Un système solaire composé exclusivement de soleils. L’un fume
tranquillement des cigares, l’autre fait pensivement les cent pas,
esquisse parfois un sourire, sort son calepin et note quelque chose. Ils se
réunissent et délibèrent des projets. Le présent et
l’avenir de notre littérature sont en jeu, naturellement. Ils
décident que la littérature qui évolue présentement
vers un romantisme, il vaut mieux pour un temps l’orienter vers le
naturalisme. Ils s’accordent pour souligner un peu les tendances
populaires, et en outre prêter dans l’avenir une plus grande attention
à la précision et à l’authenticité de
l’expression hongroise. Ferenc Herczeg prend la parole : Mes chers
amis, permettez-moi de vous donner lecture de ma dernière nouvelle avant
que l’encre de l’imprimerie n’imbibe ses pages.

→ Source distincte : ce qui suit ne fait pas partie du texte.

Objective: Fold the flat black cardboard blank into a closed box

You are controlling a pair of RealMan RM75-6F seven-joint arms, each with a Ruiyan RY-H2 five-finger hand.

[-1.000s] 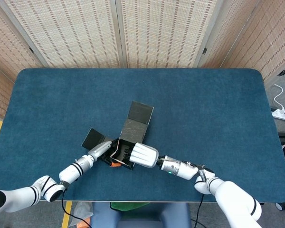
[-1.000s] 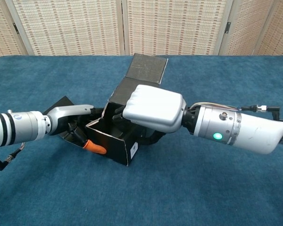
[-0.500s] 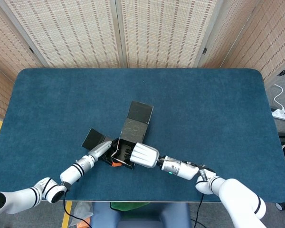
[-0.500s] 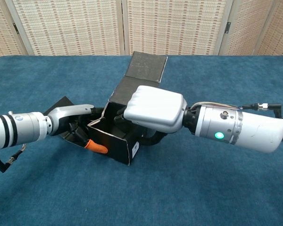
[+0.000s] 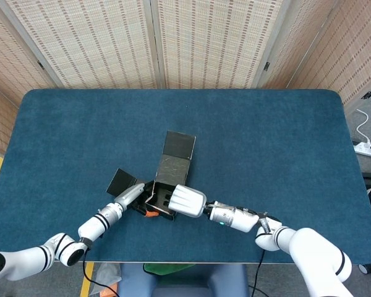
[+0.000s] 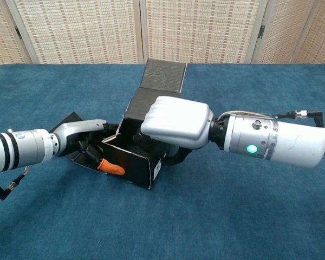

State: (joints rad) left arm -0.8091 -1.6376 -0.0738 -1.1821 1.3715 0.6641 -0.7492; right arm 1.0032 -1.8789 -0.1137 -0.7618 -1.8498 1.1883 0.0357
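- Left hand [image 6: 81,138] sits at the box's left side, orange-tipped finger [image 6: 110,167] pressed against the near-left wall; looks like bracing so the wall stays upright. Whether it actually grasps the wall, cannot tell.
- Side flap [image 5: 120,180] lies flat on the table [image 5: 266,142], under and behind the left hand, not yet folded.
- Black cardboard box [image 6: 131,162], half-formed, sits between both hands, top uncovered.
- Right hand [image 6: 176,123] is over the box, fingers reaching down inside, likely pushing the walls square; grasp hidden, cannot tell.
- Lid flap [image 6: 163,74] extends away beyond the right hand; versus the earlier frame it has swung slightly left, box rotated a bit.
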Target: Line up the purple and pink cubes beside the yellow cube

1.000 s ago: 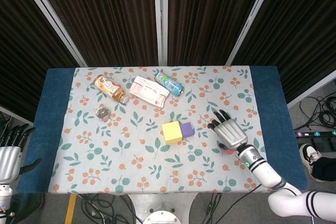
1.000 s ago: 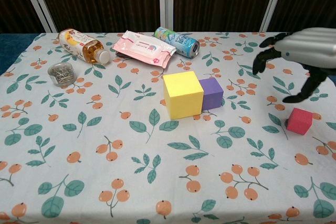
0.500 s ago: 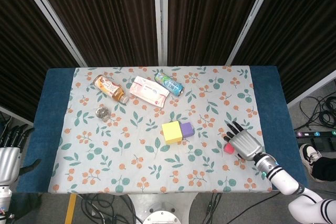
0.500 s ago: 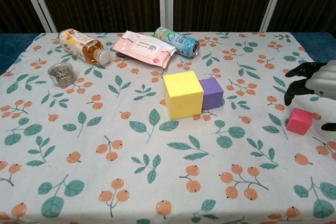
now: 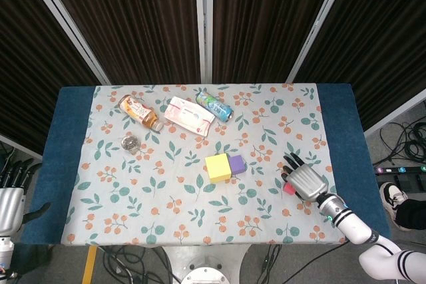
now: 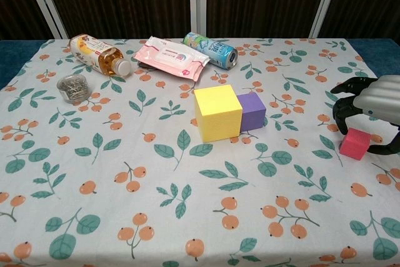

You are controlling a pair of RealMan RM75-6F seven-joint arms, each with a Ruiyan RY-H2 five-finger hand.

Écoutons, écoutons. L’écrivain lit son texte avec
émotion et prie ses confrères silencieux et attentifs de donner
un avis sincère, cette œuvre enrichit-elle oui ou non notre
littérature. Dans un autre coin Zsigmond Móricz discute avec Gyula
Krúdy. Un murmure parcourt les salles : chut, Messieurs, dans la
pièce au fond Mihály Babits travaille à un poème.
Tout bruit cesse, des groupes curieux se forment, ils chuchotent et avancent
des paris : est-ce un poème descriptif ou plutôt lyrique en
gestation sous la plume du poète ? La porte s’ouvre
brusquement, c’est László Beöthy
qui apparaît précipitamment sur le seuil. Messieurs, crie-t-il, et
sa voix hoquette d’excitation, j’ai un grand
événement à vous annoncer. Je viens de prendre
connaissance d’une pièce d’un auteur encore inconnu. Aussi
bien par la construction de l’intrigue que par l’élaboration
des détails de l’action, cette œuvre est digne de notre plus
grand intérêt. La pièce a encore indiscutablement quelques
faiblesses, mais je suis certain que si nous prenons ce jeune confrère par
la main et nous lui donnons un coup de pouce pour l’orienter, il sera
capable de créer une œuvre de valeur dans notre littérature,
car il n’est pas mû par un succès bon marché, mais
par une véritable aspiration artistique. Permettez-moi de vous lire sa pièce,
et après la lecture réunissons-nous entre confrères
directeurs de salle, pour choisir le théâtre qui serait le mieux
à même de monter rapidement et le plus dignement le drame en
question. Où est donc ce jeune artiste, demande depuis une table Ernő Szép avec
enthousiasme, interrompant la discussion qu’il menait avec Vilmos Tarján pour savoir
si notre poésie évolue plutôt vers un symbolisme ou
plutôt l’expressionnisme. Où il est donc, ce jeune homme,
pourquoi ne l’as-tu pas amené parmi nous pour qu’il puisse
développer devant nous son programme artistique, dévoiler ses
projets, s’il compte aussi écrire des romans ou seulement des
pièces de théâtre ? Nous tenons absolument tous
à le saluer parmi nous la prochaine fois. Une ovation et des
applaudissements éclatent à ces paroles, et László Beöthy entame sa lecture. Car toute notre vie
n’est qu’un bouillonnement anxieux, pour que la littérature
hongroise soit digne de son temps et qu’elle prenne sa place dans la
culture et la civilisation européenne. Ils attendent, assoiffés
et impatients, la venue des jeunes écrivains qui partageront leurs
efforts. C’est moi qu’ils attendent tous, moi, Sándor Skurek, tous autant de Saint-Jean Baptiste brûlant
d’envie de me connaître et guettant mon apparition parmi eux, tel Jésus
à douze ans au temple !
Színházi
Élet, 1919.
[1] Géza Gárdonyi (1863-1922). Ferenc Herczeg (1863-1954). Sándor Bródy (1863-1924). Ferenc Molnár (1878-1952). Gyula Krudy (). Zsigmond Móricz (). Mihály Babits (1883-1941). László Beöthy (1873-1931). Ernő Szép 1884-1953). Vilmos Tarján (1881-1947).
[2] Márton Zöldi (1854-1919). Comédien, dramaturge de province.